* [Task details]
Somewhere below, one line contains "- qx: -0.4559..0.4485" and a later line contains "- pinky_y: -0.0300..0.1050". Output those two lines and everything between them exactly, and nothing else.

* [Excerpted data]
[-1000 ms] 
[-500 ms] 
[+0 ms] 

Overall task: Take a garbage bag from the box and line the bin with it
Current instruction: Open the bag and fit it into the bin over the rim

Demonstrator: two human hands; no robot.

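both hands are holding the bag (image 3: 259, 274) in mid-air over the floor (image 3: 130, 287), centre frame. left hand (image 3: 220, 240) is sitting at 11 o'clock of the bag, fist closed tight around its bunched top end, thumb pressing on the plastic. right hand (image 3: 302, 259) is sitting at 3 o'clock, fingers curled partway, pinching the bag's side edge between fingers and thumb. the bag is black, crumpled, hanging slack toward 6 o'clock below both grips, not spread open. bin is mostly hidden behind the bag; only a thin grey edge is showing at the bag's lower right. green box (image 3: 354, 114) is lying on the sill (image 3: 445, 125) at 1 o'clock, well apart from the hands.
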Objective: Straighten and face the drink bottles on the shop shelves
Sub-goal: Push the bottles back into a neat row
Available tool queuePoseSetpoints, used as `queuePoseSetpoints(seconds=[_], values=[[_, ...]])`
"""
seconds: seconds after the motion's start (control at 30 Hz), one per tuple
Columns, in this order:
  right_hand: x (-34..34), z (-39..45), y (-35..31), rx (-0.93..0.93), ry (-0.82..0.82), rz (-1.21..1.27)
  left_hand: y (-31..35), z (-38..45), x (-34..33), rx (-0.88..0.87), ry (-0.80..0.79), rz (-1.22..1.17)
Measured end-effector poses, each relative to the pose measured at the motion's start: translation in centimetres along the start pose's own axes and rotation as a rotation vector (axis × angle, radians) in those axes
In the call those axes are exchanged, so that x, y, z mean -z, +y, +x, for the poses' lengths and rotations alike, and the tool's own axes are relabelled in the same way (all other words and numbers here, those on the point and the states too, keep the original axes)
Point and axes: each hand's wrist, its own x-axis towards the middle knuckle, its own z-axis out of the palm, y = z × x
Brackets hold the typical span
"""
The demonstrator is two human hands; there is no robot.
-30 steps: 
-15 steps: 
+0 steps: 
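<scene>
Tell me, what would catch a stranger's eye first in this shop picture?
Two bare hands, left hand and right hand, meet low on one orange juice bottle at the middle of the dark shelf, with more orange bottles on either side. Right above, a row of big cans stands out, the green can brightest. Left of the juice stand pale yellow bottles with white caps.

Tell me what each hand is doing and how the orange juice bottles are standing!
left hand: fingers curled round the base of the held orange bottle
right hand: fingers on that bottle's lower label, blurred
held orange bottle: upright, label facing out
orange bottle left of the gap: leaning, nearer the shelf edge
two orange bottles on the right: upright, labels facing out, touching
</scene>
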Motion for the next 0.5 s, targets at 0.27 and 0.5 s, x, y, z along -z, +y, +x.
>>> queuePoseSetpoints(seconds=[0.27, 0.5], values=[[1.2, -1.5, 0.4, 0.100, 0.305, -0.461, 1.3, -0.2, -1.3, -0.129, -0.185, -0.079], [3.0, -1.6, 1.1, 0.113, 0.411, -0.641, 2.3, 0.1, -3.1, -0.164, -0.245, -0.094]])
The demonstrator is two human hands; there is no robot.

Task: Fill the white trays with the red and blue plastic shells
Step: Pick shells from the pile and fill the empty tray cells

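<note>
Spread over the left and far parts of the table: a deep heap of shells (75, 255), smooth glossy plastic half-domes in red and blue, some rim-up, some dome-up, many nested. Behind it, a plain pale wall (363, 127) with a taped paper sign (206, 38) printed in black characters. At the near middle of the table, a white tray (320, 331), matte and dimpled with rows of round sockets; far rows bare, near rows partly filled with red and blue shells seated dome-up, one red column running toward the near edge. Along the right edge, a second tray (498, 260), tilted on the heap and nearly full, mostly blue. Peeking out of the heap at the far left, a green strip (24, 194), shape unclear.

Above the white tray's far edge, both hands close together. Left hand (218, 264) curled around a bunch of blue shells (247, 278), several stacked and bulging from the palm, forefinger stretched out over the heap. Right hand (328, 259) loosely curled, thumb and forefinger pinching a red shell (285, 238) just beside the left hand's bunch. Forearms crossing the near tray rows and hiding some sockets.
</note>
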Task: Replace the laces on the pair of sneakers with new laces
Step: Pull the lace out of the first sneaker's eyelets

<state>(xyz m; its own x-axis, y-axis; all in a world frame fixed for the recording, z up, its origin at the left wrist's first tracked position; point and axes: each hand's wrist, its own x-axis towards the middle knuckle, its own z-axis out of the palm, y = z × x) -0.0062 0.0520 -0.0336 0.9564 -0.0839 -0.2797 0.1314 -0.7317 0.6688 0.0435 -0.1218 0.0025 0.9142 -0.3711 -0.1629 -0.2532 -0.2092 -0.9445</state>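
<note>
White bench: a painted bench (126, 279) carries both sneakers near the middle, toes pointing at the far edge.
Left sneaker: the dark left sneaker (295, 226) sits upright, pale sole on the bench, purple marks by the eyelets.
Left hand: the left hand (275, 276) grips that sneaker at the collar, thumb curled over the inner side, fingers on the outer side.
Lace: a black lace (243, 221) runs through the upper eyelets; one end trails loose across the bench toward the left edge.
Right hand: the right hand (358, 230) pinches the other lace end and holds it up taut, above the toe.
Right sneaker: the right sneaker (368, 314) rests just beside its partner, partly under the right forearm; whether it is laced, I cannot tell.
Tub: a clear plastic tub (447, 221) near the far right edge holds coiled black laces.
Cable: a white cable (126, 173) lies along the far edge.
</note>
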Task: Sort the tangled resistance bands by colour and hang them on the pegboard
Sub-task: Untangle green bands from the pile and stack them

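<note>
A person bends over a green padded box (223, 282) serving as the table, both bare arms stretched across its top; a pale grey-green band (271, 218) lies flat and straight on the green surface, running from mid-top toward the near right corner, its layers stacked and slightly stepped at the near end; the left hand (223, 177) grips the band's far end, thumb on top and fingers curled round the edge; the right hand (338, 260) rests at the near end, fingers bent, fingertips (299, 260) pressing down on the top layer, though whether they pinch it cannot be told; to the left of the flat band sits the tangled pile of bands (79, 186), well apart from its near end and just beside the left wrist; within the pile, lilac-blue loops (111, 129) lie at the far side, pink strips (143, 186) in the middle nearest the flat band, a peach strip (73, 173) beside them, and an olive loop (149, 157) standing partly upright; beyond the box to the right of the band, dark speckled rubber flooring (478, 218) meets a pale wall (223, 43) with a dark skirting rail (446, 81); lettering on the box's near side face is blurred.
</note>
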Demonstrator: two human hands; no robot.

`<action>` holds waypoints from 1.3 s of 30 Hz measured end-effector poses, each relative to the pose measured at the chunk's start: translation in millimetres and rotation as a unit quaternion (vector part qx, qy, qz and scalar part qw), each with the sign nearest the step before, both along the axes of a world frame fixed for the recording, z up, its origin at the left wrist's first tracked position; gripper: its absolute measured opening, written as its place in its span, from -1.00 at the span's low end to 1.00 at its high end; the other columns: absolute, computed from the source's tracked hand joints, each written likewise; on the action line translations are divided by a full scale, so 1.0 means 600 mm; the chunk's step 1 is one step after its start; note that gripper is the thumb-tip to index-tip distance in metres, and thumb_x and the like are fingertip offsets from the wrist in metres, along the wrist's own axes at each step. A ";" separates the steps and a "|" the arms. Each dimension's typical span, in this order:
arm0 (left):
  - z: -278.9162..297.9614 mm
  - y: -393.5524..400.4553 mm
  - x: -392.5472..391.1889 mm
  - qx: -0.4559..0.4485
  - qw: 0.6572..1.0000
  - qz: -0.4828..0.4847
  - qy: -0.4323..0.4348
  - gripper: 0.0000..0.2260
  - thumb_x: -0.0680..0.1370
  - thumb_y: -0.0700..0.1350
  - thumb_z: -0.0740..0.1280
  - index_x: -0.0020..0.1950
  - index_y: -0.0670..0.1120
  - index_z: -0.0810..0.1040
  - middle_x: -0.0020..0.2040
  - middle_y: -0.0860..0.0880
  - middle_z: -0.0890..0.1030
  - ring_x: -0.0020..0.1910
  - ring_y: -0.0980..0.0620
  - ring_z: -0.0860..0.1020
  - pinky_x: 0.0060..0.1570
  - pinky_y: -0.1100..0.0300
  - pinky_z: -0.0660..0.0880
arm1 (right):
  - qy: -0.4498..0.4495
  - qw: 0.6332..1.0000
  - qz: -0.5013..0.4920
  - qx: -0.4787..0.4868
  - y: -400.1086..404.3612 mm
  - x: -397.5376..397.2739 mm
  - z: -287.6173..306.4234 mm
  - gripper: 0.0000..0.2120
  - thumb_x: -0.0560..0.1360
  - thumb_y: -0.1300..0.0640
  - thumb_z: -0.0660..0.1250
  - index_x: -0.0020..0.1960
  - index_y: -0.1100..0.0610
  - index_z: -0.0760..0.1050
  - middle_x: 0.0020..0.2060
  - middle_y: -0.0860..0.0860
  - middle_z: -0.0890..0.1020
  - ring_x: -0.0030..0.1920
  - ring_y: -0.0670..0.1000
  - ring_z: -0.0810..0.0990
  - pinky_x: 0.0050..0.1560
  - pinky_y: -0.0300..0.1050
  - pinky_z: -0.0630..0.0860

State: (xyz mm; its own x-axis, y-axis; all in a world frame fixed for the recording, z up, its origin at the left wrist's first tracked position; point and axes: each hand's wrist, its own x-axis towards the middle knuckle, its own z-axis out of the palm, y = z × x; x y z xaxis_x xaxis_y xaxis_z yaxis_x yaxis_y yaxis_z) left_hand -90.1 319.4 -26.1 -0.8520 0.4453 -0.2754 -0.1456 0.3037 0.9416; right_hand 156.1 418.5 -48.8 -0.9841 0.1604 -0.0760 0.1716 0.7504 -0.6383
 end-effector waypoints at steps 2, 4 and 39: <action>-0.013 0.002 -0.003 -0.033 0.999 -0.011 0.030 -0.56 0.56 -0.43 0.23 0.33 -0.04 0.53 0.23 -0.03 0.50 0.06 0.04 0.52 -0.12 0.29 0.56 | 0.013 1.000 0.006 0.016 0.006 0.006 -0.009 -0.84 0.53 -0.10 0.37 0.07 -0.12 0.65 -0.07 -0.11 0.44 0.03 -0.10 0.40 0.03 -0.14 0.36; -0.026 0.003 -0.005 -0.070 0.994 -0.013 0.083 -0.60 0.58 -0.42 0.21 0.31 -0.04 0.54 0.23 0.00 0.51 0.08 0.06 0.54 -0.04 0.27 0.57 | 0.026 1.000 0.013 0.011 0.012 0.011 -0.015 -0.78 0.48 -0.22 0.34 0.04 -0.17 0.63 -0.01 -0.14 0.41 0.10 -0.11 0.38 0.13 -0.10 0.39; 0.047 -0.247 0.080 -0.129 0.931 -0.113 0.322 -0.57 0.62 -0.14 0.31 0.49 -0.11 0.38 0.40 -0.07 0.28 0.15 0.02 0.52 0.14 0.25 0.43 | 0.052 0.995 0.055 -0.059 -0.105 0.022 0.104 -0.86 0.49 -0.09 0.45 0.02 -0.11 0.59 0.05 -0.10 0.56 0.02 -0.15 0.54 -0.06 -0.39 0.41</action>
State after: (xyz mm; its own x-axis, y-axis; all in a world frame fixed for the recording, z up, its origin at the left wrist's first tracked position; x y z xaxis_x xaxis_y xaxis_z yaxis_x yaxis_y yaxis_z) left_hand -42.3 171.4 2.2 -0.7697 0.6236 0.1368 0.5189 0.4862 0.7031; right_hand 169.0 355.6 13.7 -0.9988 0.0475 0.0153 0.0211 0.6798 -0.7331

* [Output for this task]
  - qx: -0.4559..0.4485
  - qw: 0.6572..1.0000
  - qz: -0.4828..0.4847
  - qy: -0.4323..0.4348
  - gripper: 0.0000..0.2260
  - thumb_x: -0.0680..0.1370
  - thumb_y: -0.0700..0.1350
  - thumb_z: -0.0740..0.1280
  - index_x: -0.0020..0.1950
  - index_y: -0.0670..0.1120
  - index_z: -0.0810..0.1040
  - middle_x: -0.0020..0.2040
  - middle_y: -0.0860..0.0880
  - middle_z: -0.0890..0.1030
  - ring_x: -0.0020..0.1910
  - ring_y: -0.0980..0.0620
  - ring_z: -0.0860..0.1020
  - pinky_x: 0.0060..0.1570
  - pinky_y: -0.1100..0.0300
  - pinky_z: -0.0660..0.0880
arm1 (right):
  - qy: -0.4498..0.4495
  - qw: 0.6332..1.0000
  - qz: -0.5013..0.4920
  - qx: -0.4787..0.4868
  - y: -400.1086..404.3612 mm
  - x: -397.5376..397.2739 mm
  - z: -287.6173..306.4234 mm
  - gripper: 0.0000..0.2120
  - thumb_x: -0.0560..0.1360
  - thumb_y: -0.1300..0.0640
  - thumb_z: -0.0660..0.1250
  - index_x: -0.0020..0.1960
  - index_y: -0.1100..0.0610
  - index_z: -0.0760..0.1050
  - middle_x: 0.0020..0.2060
  - middle_y: -0.0860..0.0860
  - middle_z: -0.0890..0.1020
  - ring_x: -0.0030..0.1920
  - ring_y: -0.0670..0.1000
  - ring_z: -0.0810..0.0990
  - pinky_x: 0.0050..0.1560
  - pinky_y: -0.0300..0.1050

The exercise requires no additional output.